The AI Lifecycle: Data Acquisition

The Discovery stage includes three important phases, the first of which is Data Acquisition. The goal of the Data Acquisition phase is to establish connections to data sources, managing the size and speed at which the raw data changes.

../../../_images/DIAGRAM_DATA_ACQ.png

This section addresses:

  • The nature of datasets in DSS

  • How everyone can connect to existing infrastructure through the visual interface of DSS

  • How coders can develop custom connectors through a plugin system for the use and benefit of everyone in an organization

  • How DSS detects the format and schema of a dataset

Datasets in DSS

Before connecting to any data in DSS, it is first important to understand how DSS defines a dataset. In DSS, a dataset is any piece of data in a tabular format. A CSV file, an Excel sheet, or an SQL table are just a few examples of possible datasets in DSS.

Generally, creating a dataset in DSS means that the user merely informs DSS of how it can access the data. DSS remembers the location of the original external or source datasets. The data is not copied into DSS. Rather, the dataset in DSS is a view of the data in the original system. Only a sample of the data, as configured by the user, is transferred via the browser.

Furthermore, DSS can partition datasets. Users can instruct DSS to split a dataset along a meaningful dimension, such as date or a discrete value, so that each partition contains a subset of the complete dataset. This feature can be useful when working with large datasets or analyzing distinct subgroups.

../../../_images/intro-dataset-info.png

Hovering over a dataset in the Flow shows its storage system, tags, description, and more.

Connecting to Existing Infrastructure

Dataiku DSS allows users to natively connect to more than 25 data storage systems, through a visual interface or code. Possibilities include traditional relational databases, Hadoop and Spark supported distributions, NoSQL sources, and cloud object storage.

This means that, when taking advantage of the push-down computation strategy, DSS itself imposes no limits on datasets, based on system or server memory. A dataset in DSS can be as large as its underlying storage system allows.

../../../_images/intro-new-dataset.png

The page for introducing a new dataset to a project depends upon what storage systems have been connected to the instance. In our example, it includes data sources connected to plugins, like Freshdesk and Twitter.

According to the visual grammar of DSS, blue squares represent datasets, and the icon represents the storage system. A single visual grammar also makes it easy to remap connections to new sources when the underlying infrastructure changes.

../../../_images/intro-dataset-icons.png

In the Flow of the NY Taxi Fares project, we see an up arrow for an UploadedFiles dataset, two cubes for a dataset in Amazon S3, and an elephant for HDFS.

Extending Existing Connectivity

The list of available out-of-the-box data storage connections is always expanding. However, a core principle of Dataiku DSS is its extensibility. DSS Plugins or an enterprise’s own Python or R scripts can be used to create custom visual connectors for any APIs, databases, or file-based formats. These can easily be shared within a team or the wider community.
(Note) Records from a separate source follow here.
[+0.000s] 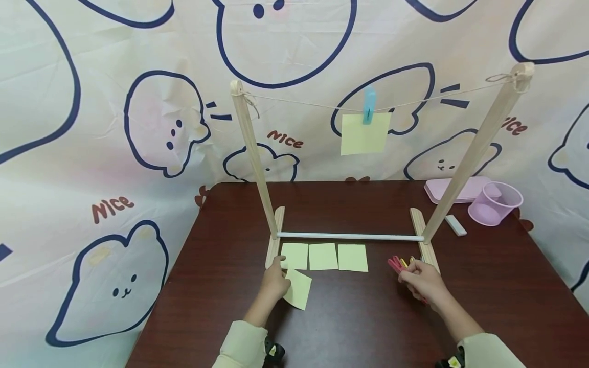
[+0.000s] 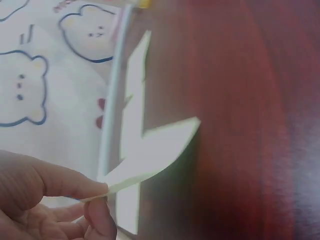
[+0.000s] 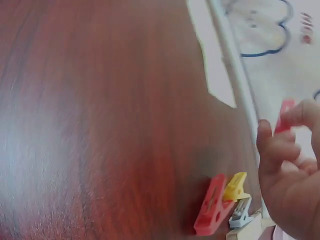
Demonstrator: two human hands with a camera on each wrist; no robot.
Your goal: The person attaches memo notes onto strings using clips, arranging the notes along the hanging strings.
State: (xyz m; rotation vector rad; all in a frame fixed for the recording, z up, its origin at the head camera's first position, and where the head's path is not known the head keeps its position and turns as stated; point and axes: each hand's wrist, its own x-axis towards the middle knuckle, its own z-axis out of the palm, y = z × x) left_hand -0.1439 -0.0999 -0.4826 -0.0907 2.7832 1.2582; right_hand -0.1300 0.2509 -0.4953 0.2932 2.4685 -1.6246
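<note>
My left hand (image 1: 274, 281) pinches a pale yellow sticky note (image 1: 298, 290) by its edge between thumb and finger. The note curves upward and outward in the left wrist view. Three more sticky notes (image 1: 323, 256) lie in a row just beyond it. A red clothespin (image 3: 285, 112) is pinched in the fingers of my right hand (image 1: 425, 280), partly hidden by them. Below that hand on the table lie another red clothespin (image 3: 212, 205), a yellow clothespin (image 3: 236, 187) and a grey clothespin (image 3: 241, 214), close together.
A wooden frame (image 1: 476, 148) with a white crossbar (image 1: 349, 236) stands on the brown table (image 1: 349, 327). From its string (image 1: 299, 104) a blue clothespin (image 1: 369, 106) hangs a sticky note (image 1: 365, 135). Back right are a purple cup (image 1: 490, 207), a pink case (image 1: 455, 189) and a white block (image 1: 455, 225).
</note>
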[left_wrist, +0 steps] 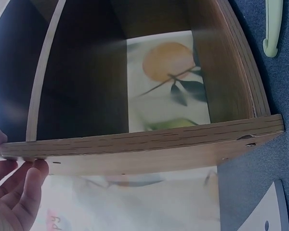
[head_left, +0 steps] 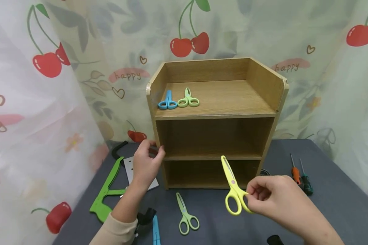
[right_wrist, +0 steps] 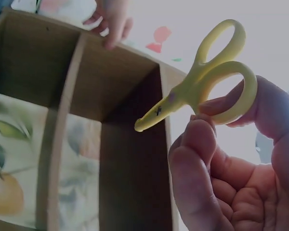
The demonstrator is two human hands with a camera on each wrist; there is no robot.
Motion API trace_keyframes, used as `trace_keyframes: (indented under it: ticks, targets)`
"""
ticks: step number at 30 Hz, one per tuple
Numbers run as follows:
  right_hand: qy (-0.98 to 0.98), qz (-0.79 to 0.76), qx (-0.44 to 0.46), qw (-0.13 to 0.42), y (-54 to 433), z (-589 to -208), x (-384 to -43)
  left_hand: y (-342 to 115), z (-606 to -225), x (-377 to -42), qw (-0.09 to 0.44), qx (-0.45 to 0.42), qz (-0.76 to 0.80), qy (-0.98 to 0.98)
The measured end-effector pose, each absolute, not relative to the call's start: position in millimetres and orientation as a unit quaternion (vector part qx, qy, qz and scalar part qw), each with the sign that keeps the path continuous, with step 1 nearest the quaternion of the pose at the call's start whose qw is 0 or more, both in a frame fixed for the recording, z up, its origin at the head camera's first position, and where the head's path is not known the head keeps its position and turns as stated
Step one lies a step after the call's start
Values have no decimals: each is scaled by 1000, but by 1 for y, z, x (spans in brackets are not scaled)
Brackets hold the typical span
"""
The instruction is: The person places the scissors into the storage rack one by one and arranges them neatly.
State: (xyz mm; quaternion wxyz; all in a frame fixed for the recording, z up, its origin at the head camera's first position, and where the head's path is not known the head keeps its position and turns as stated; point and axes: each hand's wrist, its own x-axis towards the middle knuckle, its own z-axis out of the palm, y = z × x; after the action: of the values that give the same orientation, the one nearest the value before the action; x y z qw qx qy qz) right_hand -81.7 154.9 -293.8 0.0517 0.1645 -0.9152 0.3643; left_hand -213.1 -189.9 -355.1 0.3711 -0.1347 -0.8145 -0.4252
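A small wooden shelf unit (head_left: 214, 117) with three levels stands upright on the dark table. At its left side my left hand (head_left: 145, 166) grips the side panel (left_wrist: 135, 139), thumb and fingers at its edge. My right hand (head_left: 276, 197) pinches yellow scissors (head_left: 233, 183) by one handle loop, holding them up in front of the lower shelves, blades upward. In the right wrist view the yellow scissors (right_wrist: 188, 91) are closed. On the top shelf, at the left, blue scissors (head_left: 168, 101) lie beside light green scissors (head_left: 188, 99).
Another pair of light green scissors (head_left: 186, 216) lies on the table in front, near a partly visible blue strip (head_left: 156, 231). On the left are a bright green saw-like tool (head_left: 102, 208) and a white plate with holes (head_left: 129, 168). Orange (head_left: 295, 175) and green (head_left: 306, 185) screwdrivers lie right.
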Motion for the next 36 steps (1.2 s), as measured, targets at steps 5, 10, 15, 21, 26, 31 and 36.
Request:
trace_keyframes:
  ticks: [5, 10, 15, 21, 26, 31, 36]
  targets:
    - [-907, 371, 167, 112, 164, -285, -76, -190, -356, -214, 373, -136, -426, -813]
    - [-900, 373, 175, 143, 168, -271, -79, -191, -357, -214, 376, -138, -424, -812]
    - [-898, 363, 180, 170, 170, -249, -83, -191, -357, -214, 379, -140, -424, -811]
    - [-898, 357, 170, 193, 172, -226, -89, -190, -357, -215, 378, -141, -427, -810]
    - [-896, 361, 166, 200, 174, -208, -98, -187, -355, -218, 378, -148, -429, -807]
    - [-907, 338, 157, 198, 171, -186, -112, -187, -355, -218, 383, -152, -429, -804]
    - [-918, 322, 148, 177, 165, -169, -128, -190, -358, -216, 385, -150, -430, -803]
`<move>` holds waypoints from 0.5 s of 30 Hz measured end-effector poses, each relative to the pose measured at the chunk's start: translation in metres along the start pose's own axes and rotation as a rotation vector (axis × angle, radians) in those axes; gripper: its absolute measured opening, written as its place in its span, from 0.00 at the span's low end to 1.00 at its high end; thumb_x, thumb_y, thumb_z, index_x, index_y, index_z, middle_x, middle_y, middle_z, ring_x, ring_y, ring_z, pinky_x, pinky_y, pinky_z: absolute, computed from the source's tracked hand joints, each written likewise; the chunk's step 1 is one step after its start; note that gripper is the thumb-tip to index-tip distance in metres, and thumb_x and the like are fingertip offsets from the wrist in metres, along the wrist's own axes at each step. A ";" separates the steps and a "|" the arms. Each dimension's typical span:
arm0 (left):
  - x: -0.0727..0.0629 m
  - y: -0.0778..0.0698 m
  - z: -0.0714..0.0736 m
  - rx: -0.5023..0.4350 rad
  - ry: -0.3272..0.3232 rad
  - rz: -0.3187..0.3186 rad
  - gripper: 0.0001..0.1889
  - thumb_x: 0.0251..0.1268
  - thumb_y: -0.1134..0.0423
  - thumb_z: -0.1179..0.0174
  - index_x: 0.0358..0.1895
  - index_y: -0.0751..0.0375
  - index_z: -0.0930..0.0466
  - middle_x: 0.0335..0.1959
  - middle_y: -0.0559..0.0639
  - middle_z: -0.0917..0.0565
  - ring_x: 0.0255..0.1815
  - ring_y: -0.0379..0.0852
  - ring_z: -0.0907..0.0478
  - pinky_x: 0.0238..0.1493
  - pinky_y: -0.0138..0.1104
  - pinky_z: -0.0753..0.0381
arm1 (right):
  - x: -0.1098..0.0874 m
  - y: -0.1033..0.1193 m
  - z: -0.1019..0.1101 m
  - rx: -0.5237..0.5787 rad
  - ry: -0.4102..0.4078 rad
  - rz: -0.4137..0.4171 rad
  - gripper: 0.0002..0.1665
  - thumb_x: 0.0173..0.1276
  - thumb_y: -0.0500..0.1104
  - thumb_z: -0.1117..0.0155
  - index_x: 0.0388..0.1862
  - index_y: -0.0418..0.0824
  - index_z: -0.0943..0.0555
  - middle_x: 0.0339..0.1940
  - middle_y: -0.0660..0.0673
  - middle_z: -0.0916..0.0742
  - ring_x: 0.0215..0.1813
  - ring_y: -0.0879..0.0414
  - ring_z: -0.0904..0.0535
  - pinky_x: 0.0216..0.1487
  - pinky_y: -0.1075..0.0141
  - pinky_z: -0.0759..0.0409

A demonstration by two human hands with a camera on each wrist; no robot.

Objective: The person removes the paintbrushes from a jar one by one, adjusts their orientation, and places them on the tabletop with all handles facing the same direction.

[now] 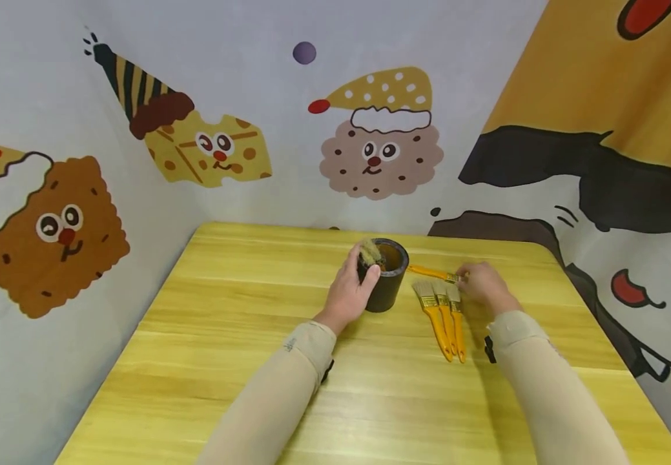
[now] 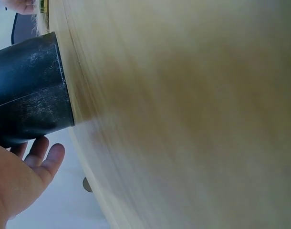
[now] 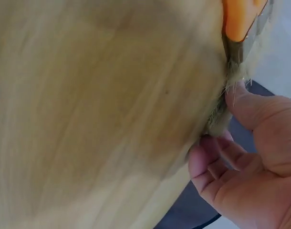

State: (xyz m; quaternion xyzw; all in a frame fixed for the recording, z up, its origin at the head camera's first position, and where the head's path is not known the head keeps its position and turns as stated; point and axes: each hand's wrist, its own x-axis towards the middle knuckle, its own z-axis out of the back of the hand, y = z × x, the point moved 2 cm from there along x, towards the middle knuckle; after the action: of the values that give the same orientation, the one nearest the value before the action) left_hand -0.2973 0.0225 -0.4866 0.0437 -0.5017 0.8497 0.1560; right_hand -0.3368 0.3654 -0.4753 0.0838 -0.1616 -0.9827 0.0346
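Observation:
A black cylindrical cup (image 1: 384, 294) stands on the table, and my left hand (image 1: 348, 292) grips its left side near the rim. A tan bristly tuft (image 1: 371, 252) sticks up at the rim beside my left fingers; its lower part is hidden in the cup. My right hand (image 1: 484, 286) pinches a paintbrush (image 1: 431, 272) by its bristle end, its orange handle pointing left toward the cup. Close by lie three more paintbrushes (image 1: 443, 311), bristles away from me. In the right wrist view, thumb and fingers (image 3: 202, 160) are on either side of pale bristles (image 3: 219, 119).
The light wooden table (image 1: 242, 336) reaches back to a white cloth (image 1: 254, 51) printed with cartoon biscuits and cheese. Its back edge (image 1: 289, 226) runs just beyond the cup. Long beige sleeves (image 1: 277, 394) cover both forearms.

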 end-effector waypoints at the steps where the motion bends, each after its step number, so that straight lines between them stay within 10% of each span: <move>1: 0.000 -0.001 -0.002 -0.002 0.005 -0.004 0.43 0.82 0.26 0.66 0.90 0.39 0.62 0.89 0.55 0.43 0.85 0.64 0.39 0.79 0.64 0.34 | -0.001 -0.005 0.000 0.008 -0.006 -0.007 0.23 0.82 0.44 0.40 0.68 0.31 0.21 0.67 0.24 0.20 0.69 0.26 0.25 0.68 0.32 0.25; 7: 0.002 -0.002 -0.007 -0.003 0.002 -0.014 0.43 0.80 0.24 0.67 0.89 0.35 0.62 0.88 0.55 0.42 0.85 0.64 0.38 0.78 0.64 0.33 | -0.018 -0.042 0.019 0.119 -0.033 -0.073 0.27 0.82 0.50 0.40 0.65 0.29 0.23 0.63 0.24 0.18 0.58 0.31 0.19 0.54 0.41 0.18; 15: 0.002 0.000 -0.007 -0.014 0.023 0.003 0.43 0.81 0.25 0.66 0.90 0.36 0.63 0.89 0.54 0.43 0.85 0.63 0.38 0.78 0.63 0.32 | -0.073 -0.085 0.083 0.398 -0.192 -0.246 0.47 0.83 0.70 0.54 0.80 0.33 0.35 0.75 0.26 0.27 0.70 0.29 0.27 0.62 0.36 0.21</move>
State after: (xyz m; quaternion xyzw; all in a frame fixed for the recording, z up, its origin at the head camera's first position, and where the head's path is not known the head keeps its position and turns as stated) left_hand -0.2990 0.0286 -0.4896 0.0323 -0.5059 0.8468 0.1608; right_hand -0.2828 0.4782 -0.4144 0.0143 -0.3432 -0.9317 -0.1181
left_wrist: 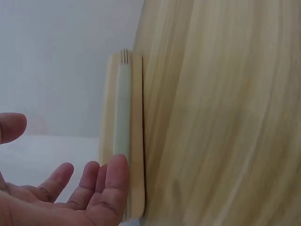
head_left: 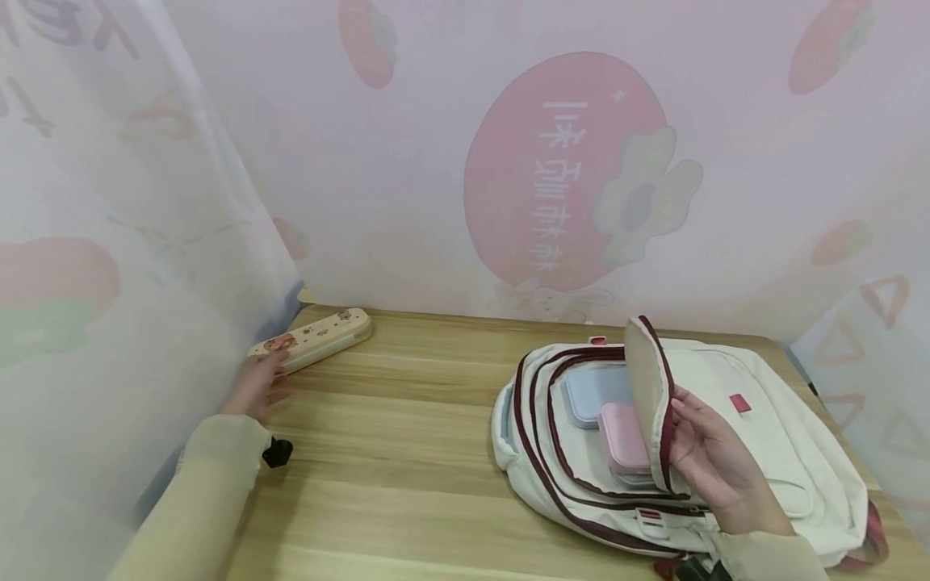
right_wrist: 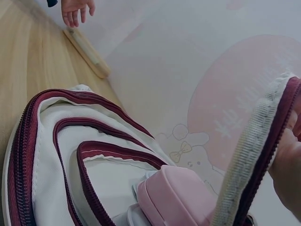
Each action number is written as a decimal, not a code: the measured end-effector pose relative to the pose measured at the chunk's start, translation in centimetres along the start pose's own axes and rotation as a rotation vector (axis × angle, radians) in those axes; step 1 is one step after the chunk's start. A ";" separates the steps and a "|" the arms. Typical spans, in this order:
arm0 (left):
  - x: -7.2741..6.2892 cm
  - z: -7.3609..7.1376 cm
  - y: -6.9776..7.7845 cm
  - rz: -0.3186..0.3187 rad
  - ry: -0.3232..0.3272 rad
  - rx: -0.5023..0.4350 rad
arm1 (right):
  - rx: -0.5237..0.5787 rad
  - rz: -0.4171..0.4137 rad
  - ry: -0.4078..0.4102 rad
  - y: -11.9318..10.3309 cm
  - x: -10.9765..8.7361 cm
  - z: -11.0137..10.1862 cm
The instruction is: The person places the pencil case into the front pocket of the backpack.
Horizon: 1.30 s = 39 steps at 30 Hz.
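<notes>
At the back left of the table lies a long cream pencil case (head_left: pixel 330 335) with printed pictures on its top. My left hand (head_left: pixel 254 386) is at its near end. In the left wrist view, the fingers are loosely bent beside the pencil case (left_wrist: pixel 123 103), not wrapped round it; whether they touch it I cannot tell. On the right, a white backpack (head_left: pixel 715 375) with dark red zips lies flat. My right hand (head_left: pixel 715 464) pinches the edge of its front pocket flap (head_left: pixel 649 395) and holds it up. Inside the pocket are a light blue case (head_left: pixel 590 395) and a pink case (head_left: pixel 623 440).
The wooden table (head_left: pixel 407 452) stretches between the pencil case and the backpack. A pale printed curtain (head_left: pixel 407 186) hangs behind the table and along both sides. A white buckle (head_left: pixel 651 523) lies at the backpack's near side.
</notes>
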<state>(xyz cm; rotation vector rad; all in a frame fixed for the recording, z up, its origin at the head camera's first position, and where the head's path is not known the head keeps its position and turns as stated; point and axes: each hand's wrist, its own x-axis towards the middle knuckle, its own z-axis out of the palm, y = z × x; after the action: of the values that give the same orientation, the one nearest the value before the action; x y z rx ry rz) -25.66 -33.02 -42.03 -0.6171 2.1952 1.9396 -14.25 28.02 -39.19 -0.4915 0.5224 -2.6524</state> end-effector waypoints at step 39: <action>4.5 -3.6 -2.8 -0.114 0.325 0.272 | -0.030 0.011 -0.010 0.6 0.2 0.1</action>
<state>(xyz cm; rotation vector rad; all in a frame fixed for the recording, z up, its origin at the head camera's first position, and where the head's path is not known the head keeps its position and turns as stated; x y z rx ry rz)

The Dataiku Plugin Store includes connections for sources such as Tableau, Salesforce, Microsoft Power BI, Freshdesk, and Airtable.

../../../_images/intro-plugin-store.png

You can find a wide range of additional functionality, including custom connectors, in the Plugin Store.

Format & Schema Detection

When connecting to a data source, DSS automatically infers both the file format and the schema (the list of column names and types). Detailed settings for reading the data source and important properties, such as the dataset’s lineage, can be previewed and adjusted in a simple interface.

../../../_images/intro-schema.png

DSS automatically detects the storage type and meaning of all columns in a dataset. These settings can be adjusted from the Schema tab.

Each column in DSS has both a storage type and a high-level meaning:

  • The storage type indicates how the dataset backend should store the column data. Examples include categories like string, integer, float, boolean, and date.

  • The meaning, on the other hand, is a rich, semantic type. Meanings have a high-level definition such as IP address, country code, or URL. They are particularly useful for suggesting relevant transformations and validating rows that may not match a given meaning. Users can also define their own meanings for items like internal department codes or likert scales.

The difference between type and meaning can be seen in a dataset’s Explore tab, which is introduced just below. Under the column’s name in bold is first the storage type and then, in blue, the meaning predicted by DSS. There is also a validation gauge representing the number of rows that satisfy the predicted meaning in green.

../../../_images/intro-type-meaning.png

In our example, DSS has assigned a meaning of Integer to “Contact Phone Number”, but has stored it as a string because some rows do not match this expectation. Those that do not are highlighted in red.